Modeling and analysis of two electrified films flow traveling down between inclined permeable parallel substrates

摘要

The purpose of this study is to establish the temporal stability of two bounded thin films flow of a viscous fluid inside a permeable inclined channel. Based on the long-wave theory, an integral boundary layer model for the film thickness, the volumetric flow rate, and the surface charge are derived. The driving force for the instability under an electric field is an electrostatic force exerted on the free charges accumulated at the interface. The linear stability analysis for the leaky dielectric model is performed, and a cubic dispersion relation is obtained by the normal mode technique using suitable boundary and interface conditions.
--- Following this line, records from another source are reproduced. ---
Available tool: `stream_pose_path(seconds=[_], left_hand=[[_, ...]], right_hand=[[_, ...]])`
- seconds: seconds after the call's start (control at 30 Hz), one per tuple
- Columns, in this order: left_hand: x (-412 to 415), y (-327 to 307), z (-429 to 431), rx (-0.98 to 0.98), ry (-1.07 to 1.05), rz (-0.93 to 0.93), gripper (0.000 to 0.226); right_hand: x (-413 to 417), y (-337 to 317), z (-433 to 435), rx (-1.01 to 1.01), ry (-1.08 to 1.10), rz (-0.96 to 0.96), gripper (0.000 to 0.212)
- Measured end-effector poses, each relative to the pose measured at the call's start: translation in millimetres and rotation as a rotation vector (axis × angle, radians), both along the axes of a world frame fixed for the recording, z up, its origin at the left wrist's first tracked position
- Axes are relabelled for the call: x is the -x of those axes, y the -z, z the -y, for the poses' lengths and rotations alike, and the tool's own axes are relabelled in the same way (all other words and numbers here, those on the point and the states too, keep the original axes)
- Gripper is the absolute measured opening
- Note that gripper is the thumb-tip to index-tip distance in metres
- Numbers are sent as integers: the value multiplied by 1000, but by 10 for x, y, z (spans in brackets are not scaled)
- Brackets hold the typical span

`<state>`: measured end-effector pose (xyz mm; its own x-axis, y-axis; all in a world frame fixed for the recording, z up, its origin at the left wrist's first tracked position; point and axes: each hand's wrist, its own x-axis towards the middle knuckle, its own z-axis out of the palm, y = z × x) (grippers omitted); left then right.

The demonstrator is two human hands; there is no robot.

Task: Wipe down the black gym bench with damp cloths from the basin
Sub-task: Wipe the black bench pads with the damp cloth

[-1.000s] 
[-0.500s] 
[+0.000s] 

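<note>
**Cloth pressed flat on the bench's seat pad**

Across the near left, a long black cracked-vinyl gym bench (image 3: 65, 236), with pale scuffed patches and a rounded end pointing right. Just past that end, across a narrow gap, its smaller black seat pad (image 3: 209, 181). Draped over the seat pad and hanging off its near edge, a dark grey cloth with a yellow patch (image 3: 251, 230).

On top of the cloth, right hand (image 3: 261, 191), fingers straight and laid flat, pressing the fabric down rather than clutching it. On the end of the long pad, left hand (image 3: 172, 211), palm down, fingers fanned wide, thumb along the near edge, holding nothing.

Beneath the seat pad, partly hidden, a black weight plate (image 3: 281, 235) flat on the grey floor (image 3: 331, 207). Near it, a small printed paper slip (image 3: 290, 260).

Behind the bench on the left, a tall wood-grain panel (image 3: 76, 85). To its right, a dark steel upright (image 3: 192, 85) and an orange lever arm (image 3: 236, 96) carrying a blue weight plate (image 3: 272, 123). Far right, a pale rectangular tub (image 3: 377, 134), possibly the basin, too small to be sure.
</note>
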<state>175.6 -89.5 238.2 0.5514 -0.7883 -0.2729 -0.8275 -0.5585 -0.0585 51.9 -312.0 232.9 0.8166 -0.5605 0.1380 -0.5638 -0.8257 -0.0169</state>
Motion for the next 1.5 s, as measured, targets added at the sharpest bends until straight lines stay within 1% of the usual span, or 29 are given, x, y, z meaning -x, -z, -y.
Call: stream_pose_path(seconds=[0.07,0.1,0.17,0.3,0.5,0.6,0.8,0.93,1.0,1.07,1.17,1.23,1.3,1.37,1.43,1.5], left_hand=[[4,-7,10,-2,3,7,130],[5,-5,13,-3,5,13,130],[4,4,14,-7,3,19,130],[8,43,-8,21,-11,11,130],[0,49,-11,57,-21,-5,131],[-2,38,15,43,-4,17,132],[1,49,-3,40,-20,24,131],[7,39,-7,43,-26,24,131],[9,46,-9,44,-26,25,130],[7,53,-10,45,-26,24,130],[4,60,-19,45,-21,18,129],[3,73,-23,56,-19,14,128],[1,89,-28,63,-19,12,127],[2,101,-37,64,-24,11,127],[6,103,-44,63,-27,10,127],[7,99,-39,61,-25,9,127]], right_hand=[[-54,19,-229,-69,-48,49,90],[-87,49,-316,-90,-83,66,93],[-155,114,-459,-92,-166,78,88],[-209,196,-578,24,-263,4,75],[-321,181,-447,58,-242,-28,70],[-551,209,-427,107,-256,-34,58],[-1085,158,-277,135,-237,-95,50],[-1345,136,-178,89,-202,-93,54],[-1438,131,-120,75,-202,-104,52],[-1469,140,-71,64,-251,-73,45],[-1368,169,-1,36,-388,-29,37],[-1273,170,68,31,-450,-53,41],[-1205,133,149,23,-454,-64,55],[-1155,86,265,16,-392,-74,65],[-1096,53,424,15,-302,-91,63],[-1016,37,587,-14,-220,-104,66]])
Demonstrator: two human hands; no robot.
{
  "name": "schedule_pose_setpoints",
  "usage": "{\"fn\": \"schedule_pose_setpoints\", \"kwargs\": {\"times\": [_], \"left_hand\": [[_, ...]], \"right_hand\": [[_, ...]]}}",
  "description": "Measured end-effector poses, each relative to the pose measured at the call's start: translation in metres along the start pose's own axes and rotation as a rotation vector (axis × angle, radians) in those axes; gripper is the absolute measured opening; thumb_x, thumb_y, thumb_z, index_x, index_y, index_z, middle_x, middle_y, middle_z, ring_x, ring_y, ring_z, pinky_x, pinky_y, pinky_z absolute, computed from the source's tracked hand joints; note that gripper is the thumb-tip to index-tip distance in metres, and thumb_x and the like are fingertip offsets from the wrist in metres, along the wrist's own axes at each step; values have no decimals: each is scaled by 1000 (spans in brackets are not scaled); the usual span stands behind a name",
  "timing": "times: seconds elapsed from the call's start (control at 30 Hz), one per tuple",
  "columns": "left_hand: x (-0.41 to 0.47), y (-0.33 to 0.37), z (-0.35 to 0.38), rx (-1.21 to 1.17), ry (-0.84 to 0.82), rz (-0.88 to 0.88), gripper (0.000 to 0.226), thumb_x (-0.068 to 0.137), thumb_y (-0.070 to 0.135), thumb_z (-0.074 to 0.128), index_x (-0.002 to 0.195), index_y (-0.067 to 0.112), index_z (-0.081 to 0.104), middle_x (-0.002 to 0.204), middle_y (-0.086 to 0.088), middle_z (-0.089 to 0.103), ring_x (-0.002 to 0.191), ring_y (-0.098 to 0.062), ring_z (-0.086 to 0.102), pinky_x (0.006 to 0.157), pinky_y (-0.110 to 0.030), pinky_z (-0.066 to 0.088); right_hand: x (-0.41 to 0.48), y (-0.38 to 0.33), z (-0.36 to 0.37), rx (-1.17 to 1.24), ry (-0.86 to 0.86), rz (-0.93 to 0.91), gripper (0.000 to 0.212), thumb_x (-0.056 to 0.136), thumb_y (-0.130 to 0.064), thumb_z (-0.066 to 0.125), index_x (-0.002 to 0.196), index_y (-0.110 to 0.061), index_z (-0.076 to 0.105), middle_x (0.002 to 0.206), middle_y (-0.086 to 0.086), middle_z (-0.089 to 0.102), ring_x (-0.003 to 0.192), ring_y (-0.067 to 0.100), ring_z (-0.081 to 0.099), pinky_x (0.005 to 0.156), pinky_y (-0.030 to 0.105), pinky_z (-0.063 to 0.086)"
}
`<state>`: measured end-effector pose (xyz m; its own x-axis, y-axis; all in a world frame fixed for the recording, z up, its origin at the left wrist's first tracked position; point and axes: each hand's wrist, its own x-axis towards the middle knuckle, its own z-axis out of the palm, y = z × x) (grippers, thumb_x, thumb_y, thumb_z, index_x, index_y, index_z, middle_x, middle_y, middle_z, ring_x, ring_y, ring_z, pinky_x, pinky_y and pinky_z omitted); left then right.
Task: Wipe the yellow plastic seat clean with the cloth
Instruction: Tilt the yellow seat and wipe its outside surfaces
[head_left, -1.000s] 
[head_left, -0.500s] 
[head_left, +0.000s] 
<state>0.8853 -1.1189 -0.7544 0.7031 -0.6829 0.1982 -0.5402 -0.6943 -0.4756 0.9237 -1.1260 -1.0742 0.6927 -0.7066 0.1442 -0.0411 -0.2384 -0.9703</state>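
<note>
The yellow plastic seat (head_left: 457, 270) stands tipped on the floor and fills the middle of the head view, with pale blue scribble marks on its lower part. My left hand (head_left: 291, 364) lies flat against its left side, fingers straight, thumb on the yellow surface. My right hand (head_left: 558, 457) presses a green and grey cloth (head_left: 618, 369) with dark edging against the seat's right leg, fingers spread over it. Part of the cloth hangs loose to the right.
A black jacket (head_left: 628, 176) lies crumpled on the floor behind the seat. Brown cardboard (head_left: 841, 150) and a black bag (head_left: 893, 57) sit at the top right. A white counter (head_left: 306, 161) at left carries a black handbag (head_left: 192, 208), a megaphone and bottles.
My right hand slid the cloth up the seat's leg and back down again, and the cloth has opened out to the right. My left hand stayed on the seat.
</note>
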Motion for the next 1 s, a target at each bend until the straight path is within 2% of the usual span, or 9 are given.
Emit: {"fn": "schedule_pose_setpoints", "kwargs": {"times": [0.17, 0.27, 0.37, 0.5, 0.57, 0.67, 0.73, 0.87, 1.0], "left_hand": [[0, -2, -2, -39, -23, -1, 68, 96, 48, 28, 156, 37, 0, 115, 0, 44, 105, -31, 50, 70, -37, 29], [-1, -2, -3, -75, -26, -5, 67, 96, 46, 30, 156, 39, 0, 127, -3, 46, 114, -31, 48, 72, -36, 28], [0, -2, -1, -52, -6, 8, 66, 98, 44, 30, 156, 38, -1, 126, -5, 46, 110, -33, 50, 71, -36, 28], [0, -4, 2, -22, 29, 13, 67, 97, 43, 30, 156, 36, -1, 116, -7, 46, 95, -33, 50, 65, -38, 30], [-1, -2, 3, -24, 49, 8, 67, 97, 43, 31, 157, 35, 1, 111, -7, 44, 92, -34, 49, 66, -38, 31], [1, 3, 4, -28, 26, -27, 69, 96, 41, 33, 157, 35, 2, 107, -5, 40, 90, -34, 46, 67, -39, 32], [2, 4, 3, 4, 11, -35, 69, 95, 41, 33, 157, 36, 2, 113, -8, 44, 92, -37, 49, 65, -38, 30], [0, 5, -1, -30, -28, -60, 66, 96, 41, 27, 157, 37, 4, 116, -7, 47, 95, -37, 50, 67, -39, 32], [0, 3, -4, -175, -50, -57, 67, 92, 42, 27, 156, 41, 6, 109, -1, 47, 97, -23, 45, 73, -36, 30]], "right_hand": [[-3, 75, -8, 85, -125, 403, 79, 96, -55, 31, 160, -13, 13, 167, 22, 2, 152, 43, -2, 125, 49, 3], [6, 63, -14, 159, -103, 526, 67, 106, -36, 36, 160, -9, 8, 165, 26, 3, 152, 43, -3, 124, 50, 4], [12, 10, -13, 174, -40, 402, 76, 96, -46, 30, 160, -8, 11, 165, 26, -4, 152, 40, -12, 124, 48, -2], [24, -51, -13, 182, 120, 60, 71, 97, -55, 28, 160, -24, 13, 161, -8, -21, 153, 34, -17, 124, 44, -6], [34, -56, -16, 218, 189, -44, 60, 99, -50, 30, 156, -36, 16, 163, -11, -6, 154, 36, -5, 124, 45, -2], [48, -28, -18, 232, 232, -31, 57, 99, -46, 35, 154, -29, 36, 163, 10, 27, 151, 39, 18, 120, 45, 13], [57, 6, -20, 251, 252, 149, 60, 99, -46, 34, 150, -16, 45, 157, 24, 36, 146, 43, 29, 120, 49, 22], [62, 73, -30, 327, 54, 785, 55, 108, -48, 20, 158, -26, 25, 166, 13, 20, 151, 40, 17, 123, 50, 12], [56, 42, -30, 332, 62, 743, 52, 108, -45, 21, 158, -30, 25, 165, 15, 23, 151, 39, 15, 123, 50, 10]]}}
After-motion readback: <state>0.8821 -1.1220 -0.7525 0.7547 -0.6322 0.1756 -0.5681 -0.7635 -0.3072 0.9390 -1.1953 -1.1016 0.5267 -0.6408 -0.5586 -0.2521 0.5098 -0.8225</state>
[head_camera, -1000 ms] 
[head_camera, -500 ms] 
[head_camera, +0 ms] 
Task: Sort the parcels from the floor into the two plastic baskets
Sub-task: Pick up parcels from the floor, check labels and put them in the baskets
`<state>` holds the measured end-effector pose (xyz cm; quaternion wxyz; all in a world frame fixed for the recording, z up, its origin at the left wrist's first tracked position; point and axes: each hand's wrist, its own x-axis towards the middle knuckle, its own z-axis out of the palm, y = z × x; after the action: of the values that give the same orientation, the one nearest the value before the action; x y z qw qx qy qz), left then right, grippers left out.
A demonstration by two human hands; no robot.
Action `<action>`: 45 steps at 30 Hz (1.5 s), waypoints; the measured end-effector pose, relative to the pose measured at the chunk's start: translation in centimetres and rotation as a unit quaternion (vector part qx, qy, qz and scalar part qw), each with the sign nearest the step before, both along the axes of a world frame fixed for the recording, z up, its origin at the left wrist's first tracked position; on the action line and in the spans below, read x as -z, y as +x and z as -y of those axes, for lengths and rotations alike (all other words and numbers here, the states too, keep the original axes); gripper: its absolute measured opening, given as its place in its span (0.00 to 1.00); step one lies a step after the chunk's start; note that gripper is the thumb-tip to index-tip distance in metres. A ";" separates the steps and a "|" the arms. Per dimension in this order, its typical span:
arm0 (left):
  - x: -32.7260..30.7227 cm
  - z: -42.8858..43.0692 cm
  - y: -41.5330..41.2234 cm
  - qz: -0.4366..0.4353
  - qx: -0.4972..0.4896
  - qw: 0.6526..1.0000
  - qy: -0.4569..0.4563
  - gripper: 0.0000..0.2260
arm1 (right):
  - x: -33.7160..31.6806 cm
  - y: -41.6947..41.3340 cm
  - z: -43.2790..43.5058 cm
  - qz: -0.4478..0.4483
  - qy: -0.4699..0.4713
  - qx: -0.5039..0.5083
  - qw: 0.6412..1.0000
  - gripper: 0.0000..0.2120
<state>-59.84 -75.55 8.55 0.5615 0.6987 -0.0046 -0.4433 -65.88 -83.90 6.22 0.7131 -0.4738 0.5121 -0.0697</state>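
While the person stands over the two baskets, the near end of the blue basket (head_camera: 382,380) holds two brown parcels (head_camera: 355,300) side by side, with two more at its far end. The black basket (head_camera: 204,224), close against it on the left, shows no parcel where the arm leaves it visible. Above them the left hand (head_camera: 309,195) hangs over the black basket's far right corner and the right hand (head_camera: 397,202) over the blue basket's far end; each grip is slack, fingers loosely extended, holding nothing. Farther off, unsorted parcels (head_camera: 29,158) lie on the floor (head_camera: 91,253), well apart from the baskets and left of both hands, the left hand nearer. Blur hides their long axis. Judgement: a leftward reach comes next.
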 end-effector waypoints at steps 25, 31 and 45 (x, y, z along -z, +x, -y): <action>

The numerical calculations of the linear analysis reveal that our model is unstable for a small Reynolds number, and for higher numbers, the system becomes stable in nature. The dielectric constant ratio has a stabilizing influence, in which the inverse behavior is found for increasing the electrical conductivity. For the perfect dielectric case, the nonlinear stability is carried out. The analytical solution of stationary waves is discussed by introducing the linearized instability of the fixed points and Hopf bifurcation. It is found that the viscosity ratio and the permeability parameter have an opposite effect on the existence of the fixed points. A specified case of the stationary wave, namely Shkadov wave, is investigated.